Every Indian household has their own version of curry, be it with meat, fish, paneer (Indian cottage cheese) or crunchy vegetables. My boys used to love curries (mostly with gravy) to dunk their chapatti in! So, I had to come up with different varieties everday to keep them interested.

This mushroom masala curry is one of those I had served them long time back. Whenever a dish comes out great, my family used to ask me to note down the method ASAP (as soon as possible), lest I forget it and they miss out on enjoying the same flavors next time!

While I was organizing my recipes and cookbooks, a tattered piece of paper jutted out of one of my cookbooks and what do you know; one of my tried and tested recipe of mushroom masala scribbled hurriedly on it!! 

With the blog up and running for over a year now, I feel more organized with my recipe collection as they are chronicled in it. So, here was another curry dish to document and share with all of you.

It is so easy; this amazing spicy curry loaded with flavors can be prepared in less than 20 minutes! All you have to do is make a paste of onions, coconut and nuts with some aromatics, sauté it in some oil with some more spices and stir in lightly sautéed mushrooms, onions and tomatoes. Add salt to taste and water to the consistency of your liking. Simmer for just 5 minutes and the curry is done!

The best part is, you can make it totally vegan; with no ghee, butter, cream or yogurt. Being a south Indian, coconut is an integral part of my diet. So coconut had to be one of the ingredients.

 To thicken the gravy, cashew nuts are my favorite, but today, I had run out of them, so almonds it was.  Blending the skin sometimes imparts a color to the dish which did not appeal to me; so I decided to blanch them and peel before blending with the curry paste.

The final outcome was so tasty and creamy, I missed having my kids around to see their faces when they tasted it!

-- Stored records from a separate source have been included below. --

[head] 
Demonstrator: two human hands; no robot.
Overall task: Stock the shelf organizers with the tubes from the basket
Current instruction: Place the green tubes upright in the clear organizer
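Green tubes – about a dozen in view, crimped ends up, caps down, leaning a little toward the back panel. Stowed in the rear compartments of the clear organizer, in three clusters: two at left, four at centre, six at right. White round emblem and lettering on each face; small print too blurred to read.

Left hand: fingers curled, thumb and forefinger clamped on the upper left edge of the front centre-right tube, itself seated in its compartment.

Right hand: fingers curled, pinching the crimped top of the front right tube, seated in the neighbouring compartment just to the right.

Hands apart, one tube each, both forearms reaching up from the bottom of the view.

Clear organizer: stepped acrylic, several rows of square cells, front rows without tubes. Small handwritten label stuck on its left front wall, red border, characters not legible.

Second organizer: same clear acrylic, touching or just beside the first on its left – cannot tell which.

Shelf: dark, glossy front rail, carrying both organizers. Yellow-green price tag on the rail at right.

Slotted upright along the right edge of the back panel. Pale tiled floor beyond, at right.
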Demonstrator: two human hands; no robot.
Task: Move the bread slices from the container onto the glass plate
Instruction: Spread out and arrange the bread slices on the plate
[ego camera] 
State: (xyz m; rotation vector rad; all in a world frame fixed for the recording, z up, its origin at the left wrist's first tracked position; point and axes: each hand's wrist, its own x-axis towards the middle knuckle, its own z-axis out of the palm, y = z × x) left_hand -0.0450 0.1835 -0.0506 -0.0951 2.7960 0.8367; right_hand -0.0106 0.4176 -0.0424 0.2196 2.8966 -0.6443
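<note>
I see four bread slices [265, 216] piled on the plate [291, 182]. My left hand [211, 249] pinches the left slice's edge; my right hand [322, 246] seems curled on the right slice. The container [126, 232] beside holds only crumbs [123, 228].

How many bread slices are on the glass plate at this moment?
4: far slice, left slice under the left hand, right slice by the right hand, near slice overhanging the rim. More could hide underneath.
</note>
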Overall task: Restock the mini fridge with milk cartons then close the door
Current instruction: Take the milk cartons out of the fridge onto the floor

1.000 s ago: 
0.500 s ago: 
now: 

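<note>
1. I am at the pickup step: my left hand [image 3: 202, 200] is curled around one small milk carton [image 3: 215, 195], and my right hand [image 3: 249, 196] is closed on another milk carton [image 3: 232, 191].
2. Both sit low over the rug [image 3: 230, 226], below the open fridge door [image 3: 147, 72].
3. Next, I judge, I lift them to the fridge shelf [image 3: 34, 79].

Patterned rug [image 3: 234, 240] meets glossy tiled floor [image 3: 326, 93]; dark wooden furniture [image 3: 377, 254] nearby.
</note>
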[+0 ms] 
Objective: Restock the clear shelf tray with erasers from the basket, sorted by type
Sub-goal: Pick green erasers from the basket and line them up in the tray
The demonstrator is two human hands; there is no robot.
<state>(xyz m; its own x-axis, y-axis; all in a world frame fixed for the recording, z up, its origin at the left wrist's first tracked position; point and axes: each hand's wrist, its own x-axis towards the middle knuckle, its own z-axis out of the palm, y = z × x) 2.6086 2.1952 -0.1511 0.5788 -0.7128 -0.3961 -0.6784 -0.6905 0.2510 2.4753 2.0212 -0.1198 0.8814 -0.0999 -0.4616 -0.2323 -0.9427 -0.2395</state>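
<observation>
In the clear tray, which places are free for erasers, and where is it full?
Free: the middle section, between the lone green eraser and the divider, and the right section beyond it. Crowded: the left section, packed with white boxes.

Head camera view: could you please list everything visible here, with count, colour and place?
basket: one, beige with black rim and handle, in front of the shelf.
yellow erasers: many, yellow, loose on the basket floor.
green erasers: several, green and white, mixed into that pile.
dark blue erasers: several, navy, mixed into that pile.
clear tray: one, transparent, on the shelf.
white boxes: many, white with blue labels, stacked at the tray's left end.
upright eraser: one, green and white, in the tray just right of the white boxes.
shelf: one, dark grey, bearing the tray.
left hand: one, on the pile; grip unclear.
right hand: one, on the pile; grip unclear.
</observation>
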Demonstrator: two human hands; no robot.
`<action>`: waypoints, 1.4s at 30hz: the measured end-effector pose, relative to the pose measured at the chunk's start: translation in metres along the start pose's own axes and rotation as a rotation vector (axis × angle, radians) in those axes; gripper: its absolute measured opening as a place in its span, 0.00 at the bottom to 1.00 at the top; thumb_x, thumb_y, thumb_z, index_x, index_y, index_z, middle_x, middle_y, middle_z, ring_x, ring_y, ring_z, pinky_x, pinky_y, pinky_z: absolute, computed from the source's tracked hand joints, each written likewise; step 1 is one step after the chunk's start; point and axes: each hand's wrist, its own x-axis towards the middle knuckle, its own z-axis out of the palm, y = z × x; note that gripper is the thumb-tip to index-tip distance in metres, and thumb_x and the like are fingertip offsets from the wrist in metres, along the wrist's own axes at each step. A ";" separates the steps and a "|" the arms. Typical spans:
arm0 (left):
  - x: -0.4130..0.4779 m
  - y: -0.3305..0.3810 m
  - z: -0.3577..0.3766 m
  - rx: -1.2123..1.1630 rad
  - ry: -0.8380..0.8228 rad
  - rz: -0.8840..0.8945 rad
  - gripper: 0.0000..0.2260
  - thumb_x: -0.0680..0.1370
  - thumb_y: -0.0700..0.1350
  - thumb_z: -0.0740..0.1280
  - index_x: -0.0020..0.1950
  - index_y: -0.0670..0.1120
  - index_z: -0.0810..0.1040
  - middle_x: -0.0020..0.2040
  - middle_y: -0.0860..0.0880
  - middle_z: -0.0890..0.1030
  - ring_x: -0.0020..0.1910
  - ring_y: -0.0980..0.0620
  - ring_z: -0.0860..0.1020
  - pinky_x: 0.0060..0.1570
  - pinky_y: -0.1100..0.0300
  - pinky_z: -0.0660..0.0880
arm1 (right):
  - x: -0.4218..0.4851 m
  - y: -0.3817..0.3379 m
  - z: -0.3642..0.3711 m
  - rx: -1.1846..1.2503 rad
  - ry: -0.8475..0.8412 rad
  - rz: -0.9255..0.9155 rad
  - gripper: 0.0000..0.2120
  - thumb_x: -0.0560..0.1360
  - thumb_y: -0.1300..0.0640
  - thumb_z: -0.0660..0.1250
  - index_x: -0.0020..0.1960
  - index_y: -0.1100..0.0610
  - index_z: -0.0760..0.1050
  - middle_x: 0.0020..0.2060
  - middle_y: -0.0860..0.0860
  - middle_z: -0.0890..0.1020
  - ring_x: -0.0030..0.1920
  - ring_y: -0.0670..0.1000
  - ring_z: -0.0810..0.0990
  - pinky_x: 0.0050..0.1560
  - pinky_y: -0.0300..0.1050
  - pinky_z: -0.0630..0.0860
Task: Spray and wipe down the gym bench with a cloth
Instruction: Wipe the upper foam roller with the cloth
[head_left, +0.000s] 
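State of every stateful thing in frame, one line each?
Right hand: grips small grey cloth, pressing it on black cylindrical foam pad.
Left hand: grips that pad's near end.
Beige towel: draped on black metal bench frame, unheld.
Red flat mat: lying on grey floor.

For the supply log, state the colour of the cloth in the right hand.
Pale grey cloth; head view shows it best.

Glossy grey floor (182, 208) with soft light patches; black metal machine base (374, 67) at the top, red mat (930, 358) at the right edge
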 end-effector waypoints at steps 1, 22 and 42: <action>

I am sure, once you make this creamy, spicy, flavorful Vegan Mushroom Masala Curry, you and your family will love it too!

So, here goes:

Vegan Mushroom Masala Curry with Coconut and Almonds
Serves 4
Loaded with flavors from aromatic and exotic Indian spices, this easy, vegan mushroom masala curry is a comforting dish to serve with any Indian flat bread or dip toasted bread.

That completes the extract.